▶ [Work task]: Here the job is to repeat the listing exactly, but not the pictures in it.

::::

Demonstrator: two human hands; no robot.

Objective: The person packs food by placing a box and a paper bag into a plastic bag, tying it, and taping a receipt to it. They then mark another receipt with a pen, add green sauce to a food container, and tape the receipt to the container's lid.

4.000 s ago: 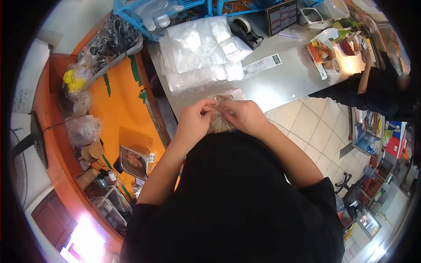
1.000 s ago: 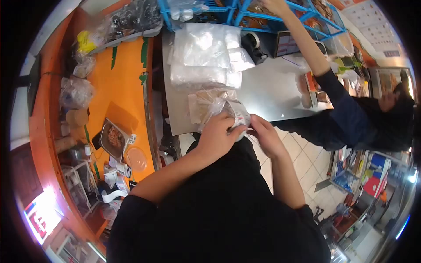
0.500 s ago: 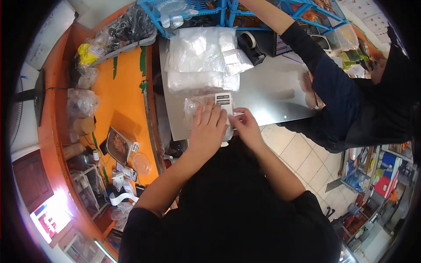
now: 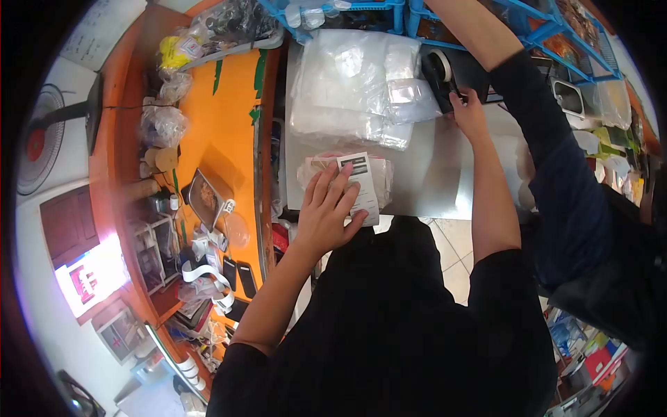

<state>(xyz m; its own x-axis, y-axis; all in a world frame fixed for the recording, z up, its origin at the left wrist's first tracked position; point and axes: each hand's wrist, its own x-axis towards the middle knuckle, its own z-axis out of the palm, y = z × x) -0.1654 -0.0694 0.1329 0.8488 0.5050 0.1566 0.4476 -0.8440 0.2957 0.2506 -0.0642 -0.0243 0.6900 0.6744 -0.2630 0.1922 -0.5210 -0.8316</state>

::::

▶ [Task result]:
Demonstrator: two human hands; no robot.

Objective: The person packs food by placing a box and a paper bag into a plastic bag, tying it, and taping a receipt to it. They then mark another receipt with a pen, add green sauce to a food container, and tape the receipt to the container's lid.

4.000 s ago: 
1.000 s ago: 
0.500 s ago: 
now: 

<state>(xyz m; its own x-axis, y-axis; all in a world frame fixed for the recording, z up, its origin at the left wrist's first tracked position; point and axes: each hand's wrist, its own x-axis towards the middle knuckle, its own z-axis out of the palm, y = z × x) -0.1654 -0.0694 0.1329 0.8488 0.5050 0.1566 0.4476 -0.8440 0.2957 0.2506 -0.0642 -0.0243 0.6900 0.6744 -0.2630 0.1922 -0.5210 -0.8316</state>

This output is complete, and the exercise is done.